State v. Williams

117 Wash. App. 390 | Wash. Ct. App. | 2003

Schindler, J.

Dale R. Williams appeals his conviction of fourth degree assault, domestic violence, arguing that the trial court erred by denying his motion to withdraw his guilty plea. The trial court did not abuse its discretion by denying the motion. We affirm.

FACTS

On July 15, 2001, Dale Williams was at home with his 21-year-old son, Sean Williams; Sean’s wife, Lisa; and his three grandchildren, three-year-old Taylar Williams, four-year-old Tristin McCready, and seven-year-old Austin McCready. Taylar is the daughter of Sean and Lisa Williams.

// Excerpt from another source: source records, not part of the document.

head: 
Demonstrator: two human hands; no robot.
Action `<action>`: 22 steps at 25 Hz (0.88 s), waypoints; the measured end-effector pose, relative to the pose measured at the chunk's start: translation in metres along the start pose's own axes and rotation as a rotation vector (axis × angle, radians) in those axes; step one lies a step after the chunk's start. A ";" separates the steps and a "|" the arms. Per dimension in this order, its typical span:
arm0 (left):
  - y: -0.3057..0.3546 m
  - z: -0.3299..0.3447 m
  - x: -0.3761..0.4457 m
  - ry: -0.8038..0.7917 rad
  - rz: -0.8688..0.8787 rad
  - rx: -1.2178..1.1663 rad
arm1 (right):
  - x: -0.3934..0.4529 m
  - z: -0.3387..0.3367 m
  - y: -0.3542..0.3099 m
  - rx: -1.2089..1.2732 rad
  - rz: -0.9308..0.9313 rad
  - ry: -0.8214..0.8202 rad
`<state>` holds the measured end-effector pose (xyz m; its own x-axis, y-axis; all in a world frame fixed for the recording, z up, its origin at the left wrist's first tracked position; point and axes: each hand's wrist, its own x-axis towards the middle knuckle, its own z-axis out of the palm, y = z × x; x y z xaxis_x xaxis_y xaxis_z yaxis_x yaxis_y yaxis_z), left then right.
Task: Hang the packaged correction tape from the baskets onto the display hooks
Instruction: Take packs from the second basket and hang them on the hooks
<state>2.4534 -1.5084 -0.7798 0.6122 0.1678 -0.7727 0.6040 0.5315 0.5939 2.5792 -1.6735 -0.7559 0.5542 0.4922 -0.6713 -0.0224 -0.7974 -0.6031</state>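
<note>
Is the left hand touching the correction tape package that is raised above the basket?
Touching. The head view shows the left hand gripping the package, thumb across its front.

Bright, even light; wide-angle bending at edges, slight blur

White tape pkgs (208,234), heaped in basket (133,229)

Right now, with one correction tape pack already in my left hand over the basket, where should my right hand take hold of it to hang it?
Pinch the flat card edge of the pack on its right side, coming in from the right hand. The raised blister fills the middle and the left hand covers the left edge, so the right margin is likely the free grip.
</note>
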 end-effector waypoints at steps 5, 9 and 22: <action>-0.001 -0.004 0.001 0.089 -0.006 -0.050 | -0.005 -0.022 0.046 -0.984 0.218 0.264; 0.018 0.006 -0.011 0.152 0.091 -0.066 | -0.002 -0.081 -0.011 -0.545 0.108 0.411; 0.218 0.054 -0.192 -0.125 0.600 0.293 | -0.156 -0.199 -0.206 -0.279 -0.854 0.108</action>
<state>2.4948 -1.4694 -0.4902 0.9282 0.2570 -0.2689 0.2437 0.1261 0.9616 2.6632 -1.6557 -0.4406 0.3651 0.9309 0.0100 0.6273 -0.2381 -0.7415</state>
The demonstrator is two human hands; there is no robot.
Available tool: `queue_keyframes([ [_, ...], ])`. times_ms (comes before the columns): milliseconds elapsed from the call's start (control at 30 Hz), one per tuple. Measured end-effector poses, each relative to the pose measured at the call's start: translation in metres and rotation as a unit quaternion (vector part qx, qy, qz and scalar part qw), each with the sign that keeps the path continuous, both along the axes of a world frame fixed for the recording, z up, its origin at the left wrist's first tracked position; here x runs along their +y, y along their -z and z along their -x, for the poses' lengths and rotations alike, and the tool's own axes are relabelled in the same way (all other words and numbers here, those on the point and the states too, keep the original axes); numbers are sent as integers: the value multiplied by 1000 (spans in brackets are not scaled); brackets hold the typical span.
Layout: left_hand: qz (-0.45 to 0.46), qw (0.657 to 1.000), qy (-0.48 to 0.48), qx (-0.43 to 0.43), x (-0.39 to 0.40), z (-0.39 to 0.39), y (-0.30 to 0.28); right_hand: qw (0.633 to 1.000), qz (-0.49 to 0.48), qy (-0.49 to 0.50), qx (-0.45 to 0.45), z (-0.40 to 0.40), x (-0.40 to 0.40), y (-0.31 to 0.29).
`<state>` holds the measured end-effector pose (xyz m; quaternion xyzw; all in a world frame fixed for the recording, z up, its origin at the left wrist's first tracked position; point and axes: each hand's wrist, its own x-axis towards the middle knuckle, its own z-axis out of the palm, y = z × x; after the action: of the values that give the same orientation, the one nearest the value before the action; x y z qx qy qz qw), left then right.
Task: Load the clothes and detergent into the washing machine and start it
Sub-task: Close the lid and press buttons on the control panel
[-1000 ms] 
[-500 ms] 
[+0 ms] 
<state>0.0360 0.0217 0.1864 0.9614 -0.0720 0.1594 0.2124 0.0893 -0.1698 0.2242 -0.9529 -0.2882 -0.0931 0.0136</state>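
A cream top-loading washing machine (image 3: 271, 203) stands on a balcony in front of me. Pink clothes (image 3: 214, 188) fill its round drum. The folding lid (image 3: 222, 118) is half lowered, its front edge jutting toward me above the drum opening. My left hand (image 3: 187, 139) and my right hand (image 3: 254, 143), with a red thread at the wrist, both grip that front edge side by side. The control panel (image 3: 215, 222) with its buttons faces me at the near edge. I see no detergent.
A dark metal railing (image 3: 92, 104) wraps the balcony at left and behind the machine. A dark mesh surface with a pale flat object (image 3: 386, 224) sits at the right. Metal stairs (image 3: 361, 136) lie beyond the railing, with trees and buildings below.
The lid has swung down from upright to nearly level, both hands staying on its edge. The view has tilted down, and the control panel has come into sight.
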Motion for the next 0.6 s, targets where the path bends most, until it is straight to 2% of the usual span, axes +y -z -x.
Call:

Tristin and Austin are the children of Cindy Mc-Cready, who is Dale Williams’ wife’s daughter.

Sean was babysitting the three children. Tristin’s and Austin’s mother, Cindy, was not present. Tristin and Austin were together playing downstairs. Tristin argued with Taylar over a piece of candy. During the argument, Tristin cut Taylar’s finger with a pair of scissors, and her finger began to bleed badly. Austin saw what happened and *393screamed. Dale and Sean Williams, who were upstairs, heard the screaming and came downstairs.

When Sean saw his daughter’s finger bleeding, he grabbed Tristin by the shirt and threw him onto a bed, yelling, “don’t you ever touch my daughter again.”1 He then began to hit Tristin with his hands on Tristin’s back and sides. Tristin cried and apologized. Sean then went back upstairs to check on Taylar who was with her mother, Lisa, in the kitchen.

Dale Williams came downstairs and asked Tristin where the scissors were that he used to cut Taylar’s finger. When Tristin did not respond, Dale Williams put Tristin face down on the bed and hit him three times on the buttocks, yelling “Don’t you ever do that again.”2 According to Austin, Dale Williams hit Tristin so hard that he “was flying over the bed.”3 After he hit Tristin three times, Tristin said he was sorry. Dale Williams told him it was too late to be sorry and asked Tristin again where the scissors were. Tristin did not respond. Dale Williams put Tristin back on the bed face down and hit him two more times on the buttocks. He stopped hitting him when Austin found the scissors.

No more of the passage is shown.